Automating the annotation of PDFs

A few days ago, on the Automators podcast forum, thatchrisharper asked about a way to automatically add the filename to the first page of a PDF. While I knew of many tools that allow you to overlay one PDF on top of another, I didn’t know of any to directly add text to a specific spot of a PDF. But it was the sort of thing I’ve occasionally needed to do, so I went looking for a solution. This post, most of which is in my answer to thatchrisharper’s question, is what I found.
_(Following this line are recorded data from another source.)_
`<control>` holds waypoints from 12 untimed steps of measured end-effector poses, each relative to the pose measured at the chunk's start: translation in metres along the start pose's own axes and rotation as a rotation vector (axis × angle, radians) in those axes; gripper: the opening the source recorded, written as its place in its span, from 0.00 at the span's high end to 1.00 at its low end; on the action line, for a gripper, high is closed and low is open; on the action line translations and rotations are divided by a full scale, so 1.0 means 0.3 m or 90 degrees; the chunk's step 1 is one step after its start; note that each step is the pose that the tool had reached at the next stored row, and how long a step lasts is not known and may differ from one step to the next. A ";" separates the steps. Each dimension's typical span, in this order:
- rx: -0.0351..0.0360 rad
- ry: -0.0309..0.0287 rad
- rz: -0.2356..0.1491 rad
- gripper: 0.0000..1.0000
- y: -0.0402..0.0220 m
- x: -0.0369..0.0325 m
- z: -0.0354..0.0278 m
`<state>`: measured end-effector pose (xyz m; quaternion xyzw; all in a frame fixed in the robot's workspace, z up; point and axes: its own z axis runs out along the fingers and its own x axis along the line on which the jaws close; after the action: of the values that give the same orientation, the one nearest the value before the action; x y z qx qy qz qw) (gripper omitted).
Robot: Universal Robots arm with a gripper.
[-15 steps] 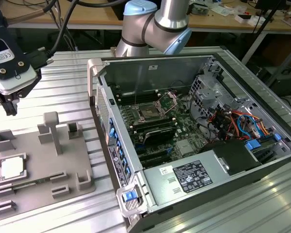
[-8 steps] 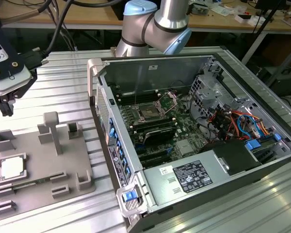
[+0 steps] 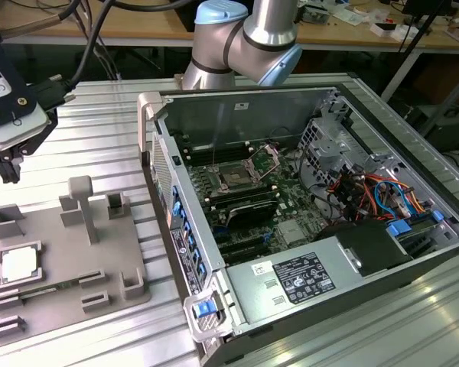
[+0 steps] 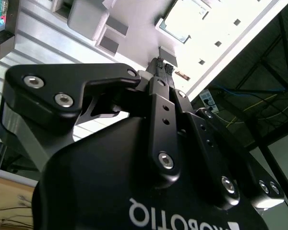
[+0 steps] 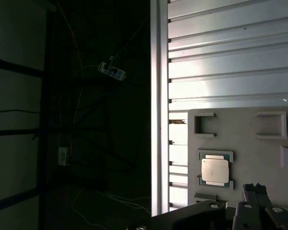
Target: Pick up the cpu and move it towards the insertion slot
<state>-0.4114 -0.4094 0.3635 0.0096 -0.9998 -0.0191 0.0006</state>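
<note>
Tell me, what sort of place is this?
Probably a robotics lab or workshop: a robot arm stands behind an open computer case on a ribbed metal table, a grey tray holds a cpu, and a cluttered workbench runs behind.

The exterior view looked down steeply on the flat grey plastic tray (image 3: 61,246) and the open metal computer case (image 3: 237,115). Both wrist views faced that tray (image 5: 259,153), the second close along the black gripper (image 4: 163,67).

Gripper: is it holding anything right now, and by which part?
Nothing is held. The gripper hangs near the grey tray, fingers together and empty; the cpu lies in its tray recess.
</note>
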 end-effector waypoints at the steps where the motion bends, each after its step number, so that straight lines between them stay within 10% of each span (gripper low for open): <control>1: 0.0000 0.0000 0.000 0.89 0.000 0.001 0.000; 12: -0.0001 0.0000 0.000 0.89 0.001 0.049 0.007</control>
<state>-0.4262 -0.4094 0.3615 0.0097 -0.9998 -0.0192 0.0006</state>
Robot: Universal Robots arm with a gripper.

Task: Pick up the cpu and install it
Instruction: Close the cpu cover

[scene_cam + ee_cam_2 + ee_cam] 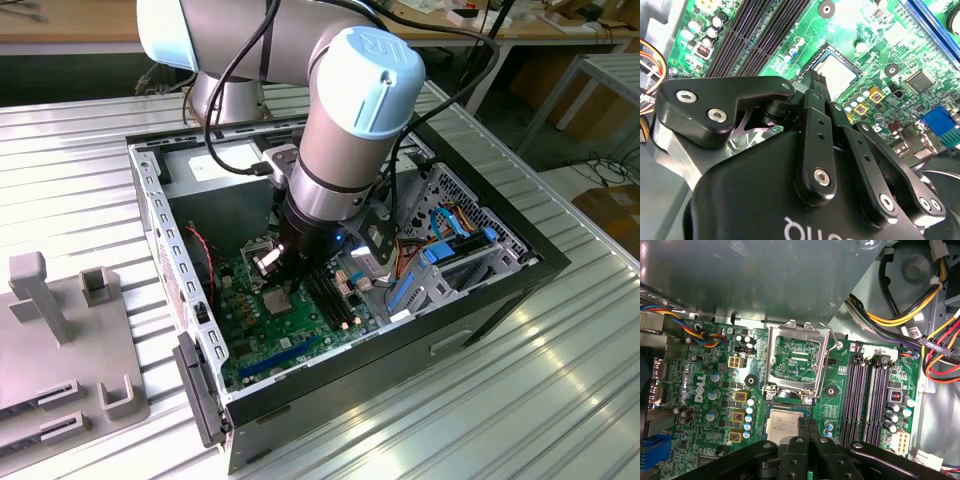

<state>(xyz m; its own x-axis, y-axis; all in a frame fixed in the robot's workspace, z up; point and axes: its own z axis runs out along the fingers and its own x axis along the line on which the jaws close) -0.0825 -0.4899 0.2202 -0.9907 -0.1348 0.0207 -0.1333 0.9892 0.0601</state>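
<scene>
First wrist view is showing the gripper hanging directly over the cpu, with the two black fingers pressed together side by side and their tips resting at, or just above, the plate's edge. They are closed on each other and nothing is caught between them. The cpu itself is lying flat in its socket, near the middle of the green motherboard, with the socket's metal retention frame swung up and open just beyond it.

Judging from this, the placing step is looking nearly finished: the plate is sitting square in its seat, and the work in hand is the settling or checking of it. What remains is calling for care with the hinged frame and its thin wire lever, which are standing upright and close to the fingertips.

Second wrist view is giving the same plate as a pale, matt silver-grey square, smooth and faintly reflective, set in a dark plastic surround. The board around it is glossy green and crowded with small round capacitors, long dark memory slots beside the socket and a blue connector. The gripper's linkages are smooth black anodised bars with bright screw heads.

Exterior view is showing the arm reaching down into the open black computer case, which is standing on a ribbed metal table.
</scene>
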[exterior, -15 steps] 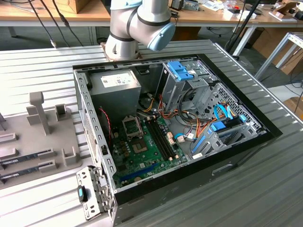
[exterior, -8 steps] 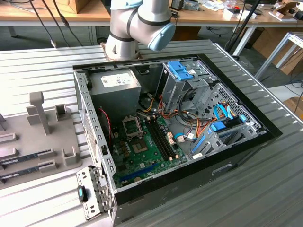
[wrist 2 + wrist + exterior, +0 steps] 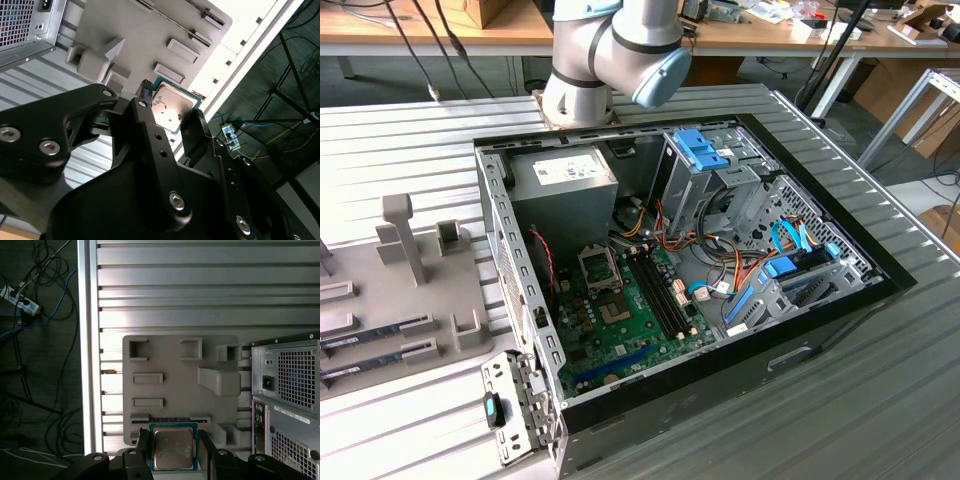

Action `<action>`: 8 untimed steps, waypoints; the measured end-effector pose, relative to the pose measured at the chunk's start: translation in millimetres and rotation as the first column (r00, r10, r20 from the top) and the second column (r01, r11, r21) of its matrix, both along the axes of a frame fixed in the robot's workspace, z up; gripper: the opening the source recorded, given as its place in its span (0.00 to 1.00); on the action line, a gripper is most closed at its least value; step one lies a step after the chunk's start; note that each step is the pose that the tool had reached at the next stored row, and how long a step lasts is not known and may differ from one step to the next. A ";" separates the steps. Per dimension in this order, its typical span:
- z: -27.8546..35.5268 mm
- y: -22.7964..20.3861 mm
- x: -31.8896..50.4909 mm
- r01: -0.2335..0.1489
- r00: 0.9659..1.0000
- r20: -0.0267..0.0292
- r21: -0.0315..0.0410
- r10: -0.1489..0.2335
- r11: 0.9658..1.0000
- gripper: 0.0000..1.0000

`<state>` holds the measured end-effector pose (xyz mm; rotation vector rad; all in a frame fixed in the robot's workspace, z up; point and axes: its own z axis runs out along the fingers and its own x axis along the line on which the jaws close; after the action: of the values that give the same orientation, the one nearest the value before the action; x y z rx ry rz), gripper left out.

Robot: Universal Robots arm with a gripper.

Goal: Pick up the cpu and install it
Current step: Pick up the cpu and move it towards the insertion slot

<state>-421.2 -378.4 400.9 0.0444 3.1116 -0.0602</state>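
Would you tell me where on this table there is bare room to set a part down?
Free: the slatted table between the computer case and the exterior view's right edge; also the strip bordered by the grey tray, the case and the far desks. Crowded: inside the case, around the cables and drive cage.

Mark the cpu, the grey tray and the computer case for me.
cpu (image 3: 173, 450), first wrist view, middle of its metal top.
tray (image 3: 182, 390), first wrist view, bare flat part between the holders.
case (image 3: 292, 382), first wrist view, rear vent grille.
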 end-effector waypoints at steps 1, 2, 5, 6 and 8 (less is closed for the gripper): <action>0.0 0.0 1.6 0.000 1.000 0.000 0.000 0.000 1.000 0.47; 0.1 0.0 2.7 0.000 1.000 0.000 0.000 0.000 1.000 0.47; 0.0 0.0 7.5 0.000 1.000 0.000 0.000 0.000 1.000 0.47; 0.0 0.0 8.8 0.000 1.000 0.000 0.000 0.000 1.000 0.47; 0.1 0.0 12.5 0.000 1.000 0.000 0.000 0.000 1.000 0.47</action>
<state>-408.7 -378.4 401.0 0.0444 3.1117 -0.0603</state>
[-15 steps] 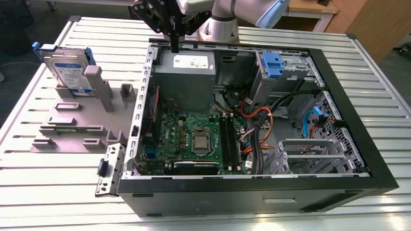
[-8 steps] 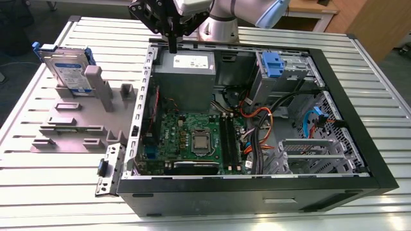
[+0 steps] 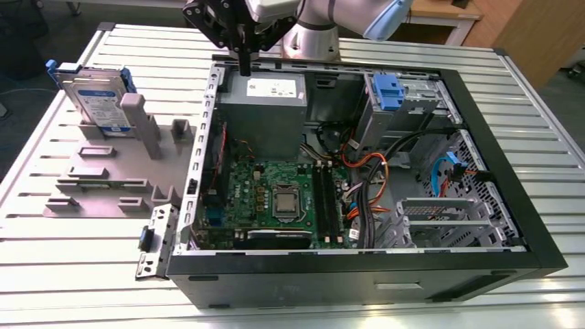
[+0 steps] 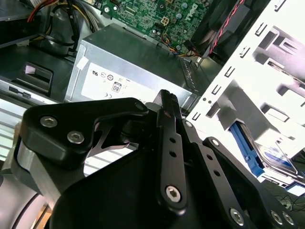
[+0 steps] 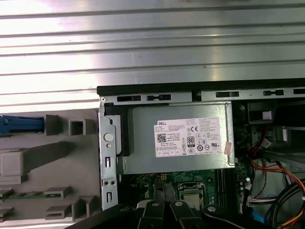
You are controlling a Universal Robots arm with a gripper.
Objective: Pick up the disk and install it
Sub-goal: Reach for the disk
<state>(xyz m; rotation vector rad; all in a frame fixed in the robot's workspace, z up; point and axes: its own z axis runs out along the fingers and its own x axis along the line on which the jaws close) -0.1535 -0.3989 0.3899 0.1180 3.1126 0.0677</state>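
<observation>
Finds the disk [image 3: 94,99] standing on edge in a grey rack [image 3: 101,185] on the exterior view's left of the open computer case [image 3: 320,277], well apart from the gripper [image 3: 245,72]. Shows that gripper clenched on nothing, hanging above the case's rear rim near the grey power supply [image 3: 265,103]. Judging by looks: stiff, dense for its size, sensitive to knocks, with smooth metal faces likely to slip. Best taken across the blue rails [image 3: 53,67] at the free upper edge, not on the labelled face.
</observation>
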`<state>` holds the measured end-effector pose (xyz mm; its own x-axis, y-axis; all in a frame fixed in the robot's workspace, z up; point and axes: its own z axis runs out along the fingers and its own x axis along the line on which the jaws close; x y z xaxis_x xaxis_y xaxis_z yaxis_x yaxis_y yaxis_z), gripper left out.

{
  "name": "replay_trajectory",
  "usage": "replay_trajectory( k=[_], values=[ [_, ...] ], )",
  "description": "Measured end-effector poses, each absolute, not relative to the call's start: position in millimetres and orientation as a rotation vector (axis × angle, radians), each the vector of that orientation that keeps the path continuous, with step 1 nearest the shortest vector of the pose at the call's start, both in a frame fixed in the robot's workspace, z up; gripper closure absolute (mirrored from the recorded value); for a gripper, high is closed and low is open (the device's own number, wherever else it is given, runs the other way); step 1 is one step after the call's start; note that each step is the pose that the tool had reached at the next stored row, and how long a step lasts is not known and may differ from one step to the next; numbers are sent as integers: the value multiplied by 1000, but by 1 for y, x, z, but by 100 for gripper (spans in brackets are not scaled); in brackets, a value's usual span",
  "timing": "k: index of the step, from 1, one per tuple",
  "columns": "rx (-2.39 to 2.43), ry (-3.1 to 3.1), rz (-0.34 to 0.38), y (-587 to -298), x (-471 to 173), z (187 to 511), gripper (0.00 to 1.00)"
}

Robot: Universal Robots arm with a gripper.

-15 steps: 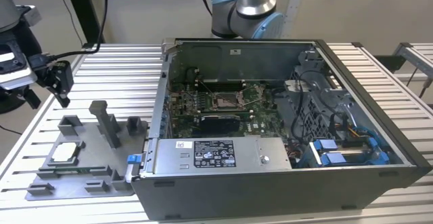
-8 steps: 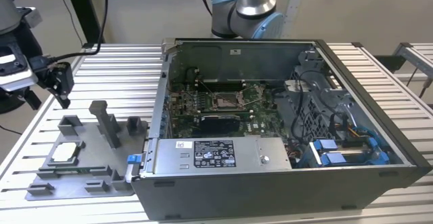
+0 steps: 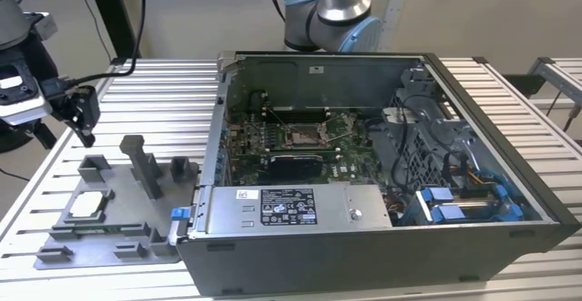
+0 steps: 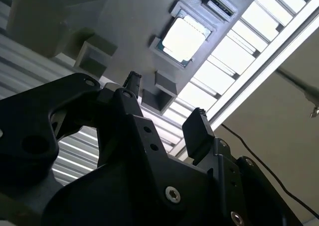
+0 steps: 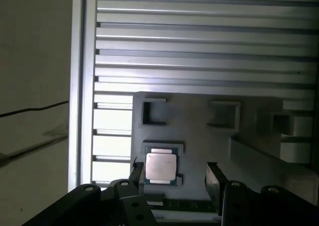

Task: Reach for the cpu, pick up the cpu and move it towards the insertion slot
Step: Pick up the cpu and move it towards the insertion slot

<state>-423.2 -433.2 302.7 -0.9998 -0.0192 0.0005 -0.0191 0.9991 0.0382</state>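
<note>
The cpu (image 3: 88, 206), a thin pale silver square, lies flat in a recess of the grey plastic tray (image 3: 109, 257) at the exterior view's left. Both wrist views show it too, cpu (image 4: 183, 37) and cpu (image 5: 160, 167), still seated in its recess. My gripper (image 3: 71, 132) hangs in the air above the tray's far end, well clear of the chip. Its black fingers (image 4: 199, 131) stand open with nothing between them, and in the first wrist view the gripper (image 5: 175, 178) frames the chip from a distance. The insertion slot (image 3: 304, 134) sits on the green motherboard inside the open computer case.
The open computer case (image 3: 382, 246) fills the middle and the exterior view's right, with a power supply box (image 3: 291, 209) and cables inside. Upright grey blocks (image 3: 141, 165) rise from the tray near the chip. Everything rests on a slatted metal table (image 3: 163, 90).
</note>
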Motion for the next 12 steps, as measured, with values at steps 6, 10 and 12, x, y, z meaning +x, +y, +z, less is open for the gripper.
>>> replay_trajectory(
  k=[6,10,12],
  values=[
    [30,-3140,-60,-433,-424,300,0],
    [30,-3140,-60,-433,-424,298,0],
    [30,-3140,-60,-434,-424,297,0]
  ],
)
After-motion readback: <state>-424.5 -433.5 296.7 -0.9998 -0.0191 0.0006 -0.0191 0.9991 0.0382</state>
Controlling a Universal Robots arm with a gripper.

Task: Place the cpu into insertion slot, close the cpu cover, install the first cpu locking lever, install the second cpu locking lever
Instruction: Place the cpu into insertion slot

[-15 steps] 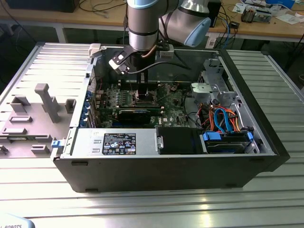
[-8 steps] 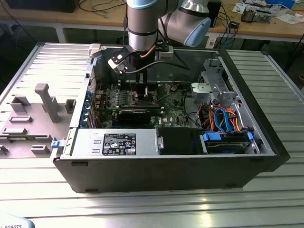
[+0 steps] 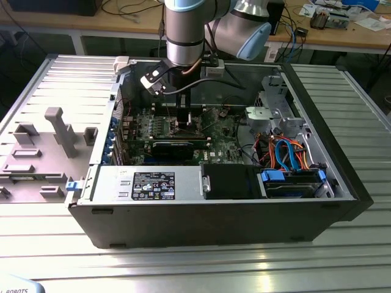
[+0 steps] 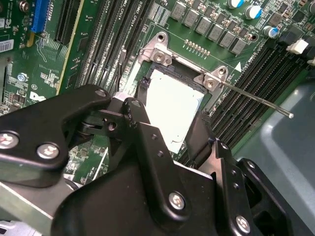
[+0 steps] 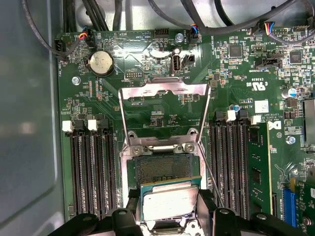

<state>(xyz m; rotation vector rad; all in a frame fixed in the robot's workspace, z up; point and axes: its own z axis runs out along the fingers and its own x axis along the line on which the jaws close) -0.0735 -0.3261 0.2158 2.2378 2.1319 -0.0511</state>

The solution comes from a combination of Ghostscript, which you can install through Homebrew, and pdfMark (or maybe pdfmark without the intercap—the naming isn’t consistent), a system created by Adobe and described this way:

The pdfmark operator is a PostScript-language extension that describes features that are present in PDF, but not in standard PostScript.

Basically, pdfMark was a way for Adobe’s Distiller application to add PDF-specific bits (like annotations) to PostScript files as it was converting them to PDF. It came out back in the 90s, when PostScript was well established, but PDF was still in its infancy. We can use Ghostscript in place of Distiller.

Let’s say we have a PDF that consists of several letter-sized pages, and we want to add some text centered in the top margin. If our original looks like this,

PDF before annotation

we want the annotated version to look like this,

PDF after annotation

where the annotation appears on the first page only. Here’s what we do:

First, create a text file (we’ll call it pdfmark.txt, but the name can be anything) with the following contents:

1:  [
2:  /Subtype /FreeText
3:  /SrcPg 1
4:  /Rect [206 758 406 774]
5:  /Color [1 1 .75]
6:  /DA (/HeBo 14 Tf 0 0 .5 rg)
7:  /Contents (My Annotation Text Here)
8:  /ANN pdfmark

This file can be saved anywhere, but for convenience we’ll assume it’s in the same folder as the original PDF, which I will cleverly name original.pdf.

Now we run this Ghostscript command,

gs -dBATCH -dNOPAUSE -dQUIET -sDEVICE=pdfwrite -sOutputFile=annotated.pdf  pdfmark.txt original.pdf

and we end up a new PDF, annotated.pdf, with the annotation shown above.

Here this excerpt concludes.